Rendering Remix: Will 205 Montague Street Be Too Tall for The Heights?


A property at 205 Montague Street — with air rights enabling a 700-foot-tall tower — just went on the market for a cool $200,000,000. That’s more than 250 feet taller than the oh-so-controversial proposed Brooklyn Heights replacement library and condo tower at 280 Cadman Plaza West. It’s also 282 feet higher than Brooklyn Heights’ tallest existing building.

That record belongs to 16 Court Street, which is 418 feet tall and landmarked as part of the Borough Hall Skyscraper Historic District. (The district ends across the street from 205 Montague.)
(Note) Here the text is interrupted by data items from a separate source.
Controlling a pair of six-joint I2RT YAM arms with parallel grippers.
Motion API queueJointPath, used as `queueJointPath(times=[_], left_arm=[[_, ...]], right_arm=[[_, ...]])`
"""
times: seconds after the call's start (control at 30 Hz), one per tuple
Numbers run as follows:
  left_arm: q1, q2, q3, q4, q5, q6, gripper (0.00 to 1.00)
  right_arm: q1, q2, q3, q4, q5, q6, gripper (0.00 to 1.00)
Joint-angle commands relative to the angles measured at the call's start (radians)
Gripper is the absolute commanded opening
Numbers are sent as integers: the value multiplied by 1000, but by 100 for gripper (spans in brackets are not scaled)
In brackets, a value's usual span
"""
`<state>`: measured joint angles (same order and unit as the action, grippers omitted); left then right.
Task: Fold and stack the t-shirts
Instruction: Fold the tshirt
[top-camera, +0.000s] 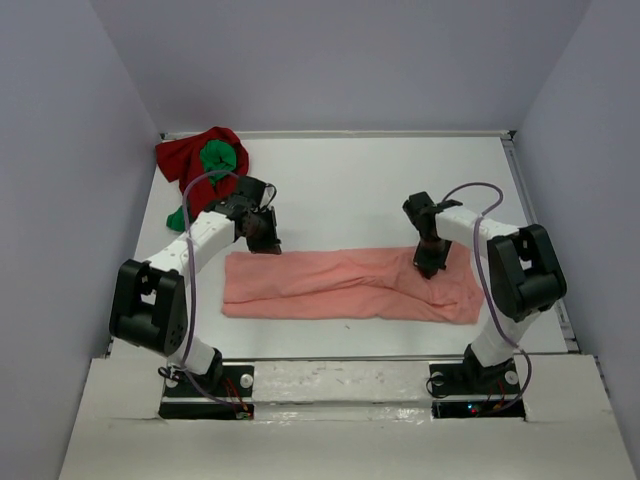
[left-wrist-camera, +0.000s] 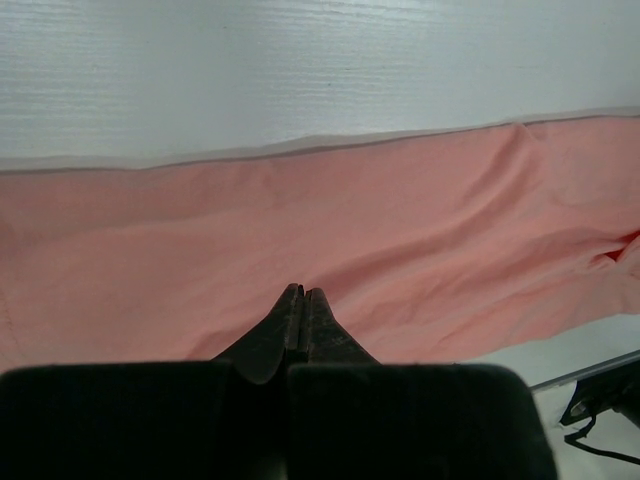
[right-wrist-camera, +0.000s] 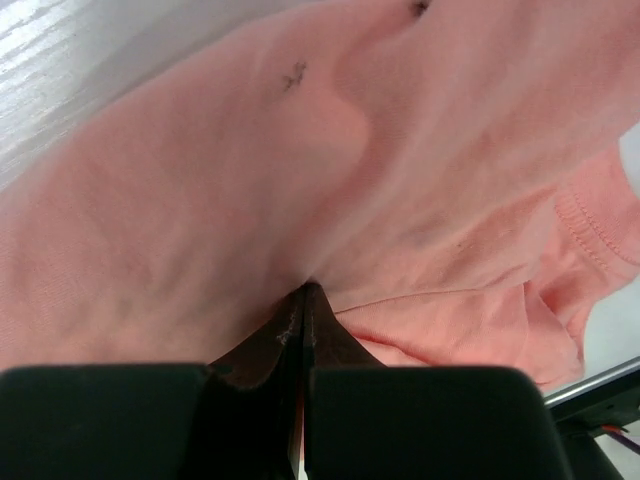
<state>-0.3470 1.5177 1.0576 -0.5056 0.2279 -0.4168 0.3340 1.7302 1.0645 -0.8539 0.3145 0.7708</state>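
closed left hand (left-wrist-camera: 303, 292) and right hand (right-wrist-camera: 303, 290) each pinch the salmon-pink t-shirt (top-camera: 330, 290), best lifted evenly for a straight fold.

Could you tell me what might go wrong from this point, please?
Both the left gripper and right gripper pinch the pink shirt only at their very tips, so it may slip when lifted. The right gripper holds well inside the shirt's right end, so that end may trail and fold crooked.

Open table (top-camera: 380, 190) upper middle and right; blocked upper left by red shirt (top-camera: 188, 162) and green shirt (top-camera: 218, 157), lower middle by pink shirt (top-camera: 330, 285).
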Motion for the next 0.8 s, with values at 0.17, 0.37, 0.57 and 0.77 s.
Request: queueJointPath(times=[0.17,0.37,0.57,0.77], left_arm=[[-6,-14,62,-53,-32,24,0],[-6,-7,74,-63,-47,26,0],[-7,-7,62,-57,-26,16,0],[-23,-8,82,-54,-27,4,0]], right_arm=[[-4,258,241,69,-11,-172,0],[-4,448,477,62,-37,-295,0],[-4,643,770,-13,32,-379,0],[-4,769,1029,-53,52,-455,0]])
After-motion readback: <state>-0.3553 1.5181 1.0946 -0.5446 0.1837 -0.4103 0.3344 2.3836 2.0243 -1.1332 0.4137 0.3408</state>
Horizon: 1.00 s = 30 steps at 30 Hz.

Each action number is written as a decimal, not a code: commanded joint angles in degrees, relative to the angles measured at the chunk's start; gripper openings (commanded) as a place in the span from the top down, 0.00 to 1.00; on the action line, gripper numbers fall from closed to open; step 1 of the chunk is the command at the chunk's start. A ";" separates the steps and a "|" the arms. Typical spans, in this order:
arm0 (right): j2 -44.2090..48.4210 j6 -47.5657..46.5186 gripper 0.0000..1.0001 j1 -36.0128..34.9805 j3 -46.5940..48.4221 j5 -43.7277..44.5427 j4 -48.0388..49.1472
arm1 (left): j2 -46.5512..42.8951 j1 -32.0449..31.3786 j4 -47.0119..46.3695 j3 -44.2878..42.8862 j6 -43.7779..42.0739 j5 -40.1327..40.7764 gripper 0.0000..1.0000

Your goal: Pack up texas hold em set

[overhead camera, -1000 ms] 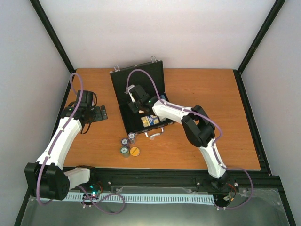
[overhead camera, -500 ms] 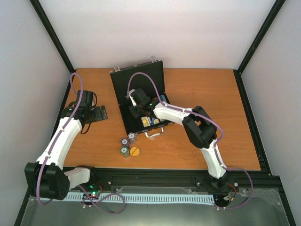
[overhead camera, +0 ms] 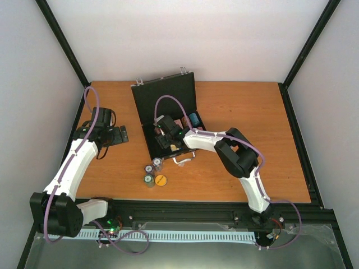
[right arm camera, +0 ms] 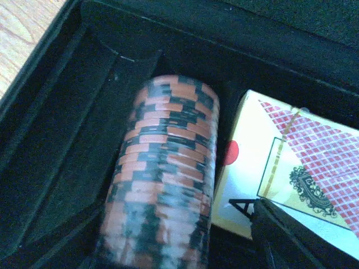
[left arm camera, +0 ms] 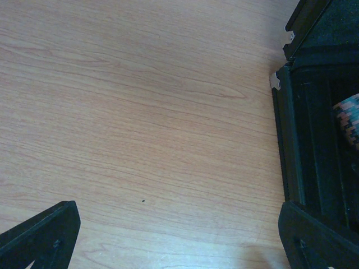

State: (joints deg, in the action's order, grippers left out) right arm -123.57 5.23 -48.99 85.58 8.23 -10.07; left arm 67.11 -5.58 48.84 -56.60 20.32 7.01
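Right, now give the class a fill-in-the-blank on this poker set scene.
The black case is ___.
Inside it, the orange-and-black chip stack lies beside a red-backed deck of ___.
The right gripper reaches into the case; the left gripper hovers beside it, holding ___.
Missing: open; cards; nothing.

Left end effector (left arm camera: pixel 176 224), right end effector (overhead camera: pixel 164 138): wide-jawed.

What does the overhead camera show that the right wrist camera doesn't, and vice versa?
Only overhead: the left arm and right arm, plus loose chip stacks on the table outside the case. Only the wrist: close detail of an orange-and-black chip stack lying in its slot, beside a red-patterned card deck. Both: the open black case.
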 commanded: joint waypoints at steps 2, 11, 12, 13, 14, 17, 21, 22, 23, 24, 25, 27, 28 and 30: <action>4.83 -0.58 0.31 -1.31 -2.30 -0.02 -1.84 | -0.19 -0.04 -0.67 -0.01 -0.45 0.13 0.00; 10.47 -4.00 0.06 -1.37 0.00 -0.95 -6.43 | -0.40 -0.08 -0.50 -0.22 -0.50 0.03 0.00; 10.92 -4.53 0.05 -1.37 1.22 -1.58 -8.00 | -0.41 -0.05 -0.47 -0.33 -0.46 0.05 0.00; 11.31 -5.39 0.04 -1.37 2.50 -2.40 -10.11 | -0.40 -0.04 -0.50 -0.40 -0.45 0.16 0.00; 11.33 -5.71 0.03 -1.37 4.53 -3.37 -12.69 | -0.40 -0.05 -0.39 -0.48 -0.58 0.19 0.00; 11.79 -6.23 0.00 -1.37 7.01 -7.46 -19.93 | -0.53 -0.08 -0.31 -0.63 -0.58 0.24 0.00; 16.67 -4.65 0.00 -2.01 1.82 -12.16 -22.64 | -0.97 -0.05 0.01 -0.71 -0.55 0.67 0.00; 17.65 -4.67 0.00 -2.50 0.50 -12.65 -23.17 | -1.06 -0.04 0.16 -0.71 -0.59 0.72 0.00; 18.42 -5.08 0.00 -3.13 -0.50 -13.35 -23.91 | -1.14 -0.04 0.19 -0.71 -0.59 0.84 0.00; 18.90 -5.71 0.00 -3.77 -1.38 -14.64 -24.82 | -1.19 -0.04 0.20 -0.63 -0.59 0.82 0.00; 19.50 -6.81 0.00 -4.53 -2.23 -16.41 -25.51 | -1.23 -0.06 0.20 -0.63 -0.54 0.82 0.00; 20.81 -8.58 0.00 -6.09 -3.98 -18.02 -25.97 | -1.28 -0.05 0.21 -0.56 -0.46 0.61 0.00; 21.43 -9.29 0.00 -6.60 -4.74 -19.16 -26.10 | -1.20 -0.04 0.21 -0.60 -0.45 0.49 0.00; 21.93 -10.95 0.00 -6.97 -5.45 -21.99 -26.85 | -1.28 -0.04 0.21 -0.62 -0.39 0.37 0.00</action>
State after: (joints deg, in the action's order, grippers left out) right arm -103.74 -1.80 -54.30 82.17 -7.09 -33.52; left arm 67.09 -5.58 48.88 -56.40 20.34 7.27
205 Montague Street is technically in Brooklyn Heights. But it’s on that odd Manhattan-like block with a dozen banks, the world’s fanciest Chipotle, and the building whose new architect took those controversial drone pictures.

There’s a lot of action going on this neck of the hood. In addition to the drone-enabled redevelopment of neighboring 189 Montague, this site is on the corner of Cadman Plaza just one block south of Hillary Clinton’s HQ at One Pierrepont and the controversial Brooklyn Heights Library-into-condo-tower at 280 Cadman Plaza West.

Developer Midtown Equities bought 205 Montague in 2010 for $33,000,000 and paid another $3,200,000 to the city two years to remove old development restrictions on the property, according to Crain’s. Right now the property is home to a six-story modern office and retail building.


The six-story building at 205 Montague Street today. Photo by Christopher Bride for PropertyShark

Then, the developer bought some neighboring air rights in order to bring the possible size of any development at the site up to 300,000 square feet — potentially rising higher than 700 feet tall.

Cushman & Wakefield is handling the sale — the office of team lead Bob Knakal has been conveniently located inside of 205 Montague for several years — and they released a fancy bird’s eye rendering of a possible tower built on the site:

205 Montague Street

But as any selfie-taking millennial could tell you, the high-to-low angle has the effect of minimizing the impression of height. So Brownstoner took the liberty of creating a rendering remix (at top) using Hudson Companies’ latest artwork of the proposed tower at 280 Cadman Plaza West.

Would 700 feet be too tall? Or just raising the bar for this bit of Downtown Brooklyn?